As the charter boat nears its destination, the captain uses his navigation equipment to put the vessel “on the numbers,” or as close to the wreck as possible. His mates—usually two or three divers who work aboard the boat—find footing on the slippery front deck and grab hold of the anchor and its line. A dive boat’s anchor is a steel grapple with four or five long teeth, more like the tool Batman uses to scale buildings than the traditional two-fluke instrument tattooed on sailors’ biceps. It is attached first to about fifteen feet of chain, then to hundreds of feet of three-quarter-inch nylon line. When the captain gives the order, the mates will drop this grapple, hoping that it lands on and snags the shipwreck.

This precise dropping of the anchor line is critical business. The anchor line does not simply keep the boat stationary. It is the diver’s umbilical cord, the means by which he makes his way to the shipwreck and, more important, finds his way back. A diver cannot simply jump off the boat, drop through the water, and expect to land on the wreck. By the time he splashes, his boat likely will have drifted several hundred feet with the current, so that it is no longer over the wreck. Even if the boat remained directly over the wreck, a diver who jumped off and descended without using the anchor line as a guide would find himself a toy in the ocean currents that swirl in different directions at various depths. Those currents might blow him hundreds of feet from the wreck. In the dark waters of the deep Atlantic, where visibility might be as poor as ten inches, a diver who lands even a few feet away from the wreck could wander the bottom for years without finding anything. Even in those rare cases when bottom visibility is pristine, say forty feet, a free-descending diver who lands forty-five feet away from the wreck still won’t ever see it. At that point, he must guess at a direction in which to search, and if he guesses wrong, he will become nomad and soon be lost. Only by descending along the anchor line can the diver find his wreck.

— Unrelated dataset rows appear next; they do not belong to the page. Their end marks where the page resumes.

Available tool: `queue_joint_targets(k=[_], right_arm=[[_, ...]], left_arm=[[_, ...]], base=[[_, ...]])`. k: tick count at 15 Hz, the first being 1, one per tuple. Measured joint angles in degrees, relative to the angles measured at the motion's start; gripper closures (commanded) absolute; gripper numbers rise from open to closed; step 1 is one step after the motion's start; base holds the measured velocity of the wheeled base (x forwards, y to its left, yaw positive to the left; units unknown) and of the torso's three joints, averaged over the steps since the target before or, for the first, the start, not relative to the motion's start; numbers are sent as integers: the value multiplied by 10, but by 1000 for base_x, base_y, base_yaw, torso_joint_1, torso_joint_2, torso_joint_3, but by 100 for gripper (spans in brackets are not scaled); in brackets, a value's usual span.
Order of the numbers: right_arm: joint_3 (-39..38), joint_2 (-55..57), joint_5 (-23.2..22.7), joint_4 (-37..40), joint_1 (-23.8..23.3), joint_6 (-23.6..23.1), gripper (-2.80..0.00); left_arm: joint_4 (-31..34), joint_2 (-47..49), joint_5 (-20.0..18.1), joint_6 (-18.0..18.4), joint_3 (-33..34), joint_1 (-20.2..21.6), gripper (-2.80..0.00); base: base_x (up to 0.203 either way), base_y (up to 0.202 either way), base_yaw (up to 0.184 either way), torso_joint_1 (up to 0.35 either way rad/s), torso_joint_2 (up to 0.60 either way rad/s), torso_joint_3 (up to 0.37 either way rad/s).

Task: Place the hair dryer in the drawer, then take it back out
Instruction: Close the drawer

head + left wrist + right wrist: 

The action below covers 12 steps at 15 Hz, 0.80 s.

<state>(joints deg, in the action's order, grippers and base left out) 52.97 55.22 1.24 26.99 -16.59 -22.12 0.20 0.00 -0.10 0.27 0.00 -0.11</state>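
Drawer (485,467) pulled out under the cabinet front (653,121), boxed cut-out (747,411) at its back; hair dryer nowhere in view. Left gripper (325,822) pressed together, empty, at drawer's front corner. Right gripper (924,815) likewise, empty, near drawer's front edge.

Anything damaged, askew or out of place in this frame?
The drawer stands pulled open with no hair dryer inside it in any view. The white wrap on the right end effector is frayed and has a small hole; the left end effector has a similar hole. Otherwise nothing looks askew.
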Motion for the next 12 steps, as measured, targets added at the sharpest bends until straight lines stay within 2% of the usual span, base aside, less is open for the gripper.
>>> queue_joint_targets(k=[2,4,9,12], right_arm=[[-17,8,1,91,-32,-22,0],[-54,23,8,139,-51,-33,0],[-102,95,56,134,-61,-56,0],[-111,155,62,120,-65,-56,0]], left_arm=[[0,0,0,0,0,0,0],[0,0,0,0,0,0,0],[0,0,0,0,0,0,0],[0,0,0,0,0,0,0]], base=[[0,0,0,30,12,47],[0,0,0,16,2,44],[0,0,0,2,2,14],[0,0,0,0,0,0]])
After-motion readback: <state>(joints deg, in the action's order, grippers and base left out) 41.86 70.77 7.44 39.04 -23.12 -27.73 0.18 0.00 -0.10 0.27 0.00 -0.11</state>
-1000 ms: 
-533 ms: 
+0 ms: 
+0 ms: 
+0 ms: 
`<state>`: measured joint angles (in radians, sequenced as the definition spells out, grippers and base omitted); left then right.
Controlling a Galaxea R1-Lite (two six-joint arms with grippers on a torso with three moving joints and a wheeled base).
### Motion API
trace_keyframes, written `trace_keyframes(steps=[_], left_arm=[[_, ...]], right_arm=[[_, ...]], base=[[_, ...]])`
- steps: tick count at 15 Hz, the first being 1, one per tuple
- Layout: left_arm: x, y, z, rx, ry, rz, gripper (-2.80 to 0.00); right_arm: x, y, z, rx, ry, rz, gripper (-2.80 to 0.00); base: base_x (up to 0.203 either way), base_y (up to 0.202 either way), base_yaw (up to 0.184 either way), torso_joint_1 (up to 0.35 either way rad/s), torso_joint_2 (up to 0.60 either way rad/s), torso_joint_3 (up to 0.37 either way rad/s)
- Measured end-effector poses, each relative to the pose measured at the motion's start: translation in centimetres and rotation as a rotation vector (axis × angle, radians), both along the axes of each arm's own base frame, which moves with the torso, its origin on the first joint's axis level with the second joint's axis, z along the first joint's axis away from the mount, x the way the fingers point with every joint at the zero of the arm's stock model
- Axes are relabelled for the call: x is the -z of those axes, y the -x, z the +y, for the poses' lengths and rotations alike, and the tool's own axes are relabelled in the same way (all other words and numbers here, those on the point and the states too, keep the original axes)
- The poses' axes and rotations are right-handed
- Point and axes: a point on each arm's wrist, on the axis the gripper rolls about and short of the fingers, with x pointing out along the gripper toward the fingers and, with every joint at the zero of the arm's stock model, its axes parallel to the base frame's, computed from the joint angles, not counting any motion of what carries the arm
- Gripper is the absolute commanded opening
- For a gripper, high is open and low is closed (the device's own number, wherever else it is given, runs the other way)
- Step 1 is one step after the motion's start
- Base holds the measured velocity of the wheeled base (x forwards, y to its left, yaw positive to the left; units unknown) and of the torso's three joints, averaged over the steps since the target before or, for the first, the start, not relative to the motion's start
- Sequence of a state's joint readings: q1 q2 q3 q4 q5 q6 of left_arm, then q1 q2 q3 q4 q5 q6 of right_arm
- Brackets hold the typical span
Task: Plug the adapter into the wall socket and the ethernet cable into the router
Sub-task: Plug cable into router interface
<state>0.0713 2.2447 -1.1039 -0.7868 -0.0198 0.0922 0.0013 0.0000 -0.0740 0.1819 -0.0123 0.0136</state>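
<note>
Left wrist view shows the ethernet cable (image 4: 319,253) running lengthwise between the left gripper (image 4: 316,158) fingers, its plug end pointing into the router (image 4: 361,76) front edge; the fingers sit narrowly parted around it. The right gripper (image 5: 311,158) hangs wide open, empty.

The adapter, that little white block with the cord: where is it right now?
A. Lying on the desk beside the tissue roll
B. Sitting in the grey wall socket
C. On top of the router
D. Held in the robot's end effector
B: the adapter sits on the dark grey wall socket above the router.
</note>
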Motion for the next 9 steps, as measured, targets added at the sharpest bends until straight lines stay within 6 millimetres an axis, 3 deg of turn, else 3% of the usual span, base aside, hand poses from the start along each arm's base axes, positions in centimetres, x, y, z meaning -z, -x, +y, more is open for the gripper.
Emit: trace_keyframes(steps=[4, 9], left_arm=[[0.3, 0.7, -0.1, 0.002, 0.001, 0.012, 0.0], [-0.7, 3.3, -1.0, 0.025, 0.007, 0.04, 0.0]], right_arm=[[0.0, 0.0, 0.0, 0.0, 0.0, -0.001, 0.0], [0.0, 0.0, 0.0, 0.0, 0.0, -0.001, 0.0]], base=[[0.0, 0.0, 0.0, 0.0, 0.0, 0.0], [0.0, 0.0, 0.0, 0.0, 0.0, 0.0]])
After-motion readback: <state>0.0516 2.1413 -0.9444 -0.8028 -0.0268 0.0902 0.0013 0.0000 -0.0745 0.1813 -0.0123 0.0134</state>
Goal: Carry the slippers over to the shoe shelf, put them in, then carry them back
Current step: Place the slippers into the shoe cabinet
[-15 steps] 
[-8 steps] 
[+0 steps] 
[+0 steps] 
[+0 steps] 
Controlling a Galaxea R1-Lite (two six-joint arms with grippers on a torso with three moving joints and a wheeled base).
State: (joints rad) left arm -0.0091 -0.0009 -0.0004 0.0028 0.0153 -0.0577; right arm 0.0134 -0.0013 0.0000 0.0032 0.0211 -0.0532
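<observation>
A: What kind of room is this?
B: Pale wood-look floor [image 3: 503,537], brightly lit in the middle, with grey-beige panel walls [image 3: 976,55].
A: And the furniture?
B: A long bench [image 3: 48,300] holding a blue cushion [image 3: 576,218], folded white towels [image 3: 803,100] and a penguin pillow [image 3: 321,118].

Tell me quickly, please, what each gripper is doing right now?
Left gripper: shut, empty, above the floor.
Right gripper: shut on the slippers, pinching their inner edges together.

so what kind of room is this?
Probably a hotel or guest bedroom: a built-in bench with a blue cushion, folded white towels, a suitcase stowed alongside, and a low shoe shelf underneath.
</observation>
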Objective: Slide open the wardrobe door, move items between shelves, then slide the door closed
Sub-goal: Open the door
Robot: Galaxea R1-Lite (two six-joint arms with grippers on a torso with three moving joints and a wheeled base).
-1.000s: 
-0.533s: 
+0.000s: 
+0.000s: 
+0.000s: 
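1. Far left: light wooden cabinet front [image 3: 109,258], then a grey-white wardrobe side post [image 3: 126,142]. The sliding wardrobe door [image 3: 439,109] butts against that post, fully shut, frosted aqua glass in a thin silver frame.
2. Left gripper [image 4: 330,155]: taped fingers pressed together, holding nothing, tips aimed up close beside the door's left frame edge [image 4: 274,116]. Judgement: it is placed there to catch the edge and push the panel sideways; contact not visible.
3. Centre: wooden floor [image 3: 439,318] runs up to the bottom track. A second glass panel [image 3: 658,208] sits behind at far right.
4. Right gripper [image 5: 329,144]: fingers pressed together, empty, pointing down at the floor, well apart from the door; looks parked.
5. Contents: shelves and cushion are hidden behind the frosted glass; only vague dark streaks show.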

The trip back up the anchor line is even more critical. If a diver cannot locate the anchor line, he will be forced to ascend and decompress from wherever he happens to find himself. Such a free ascent is haunted with bad possibilities. He still must decompress—a process requiring an hour or more, depending on his bottom time and depth—but without an anchor line in hand to keep him steady, he will find it more difficult to maintain the precise depths necessary for proper decompression. This invites the bends. The bends is only his first problem. Without an anchor line to clutch, he will also be blown about by currents. Even if he somehow manages to begin his ascent from directly beneath the dive boat, a free-floating diver who decompresses for an hour in a current of just two knots—about two miles per hour—will surface more than two miles from the boat. At that distance, he will likely never see the boat, and the boat will likely never see him. Even if he spotted the boat, he could not hope to swim to it; he is already down-current and carrying hundreds of pounds of equipment, and even a desperate diver cannot swim against those handicaps. He will not drown immediately, because his gear is buoyant and because his suit and buoyancy wings likely contain air. But panic is not far off. He knows that hypothermia in the cold Atlantic is a few hours away. He remembers in fine detail the stories he’s heard about sharks attacking divers adrift. He knows that even if he is alive in twenty-four hours, the skin around the cuffs on his dry suit will begin to soften in the salt water, allowing air to leak out and cold water to seep in. Now hypothermia is upon him. He knows that no one back at the boat will realize that he has surfaced; they might presume him lost on the wreck or eaten by a shark, but they will never know for sure because the odds are that if no one sees him between the white swells on the Atlantic’s surface, no one will ever find him alive, and to the diver lost at sea, that seems the most terrible result of all.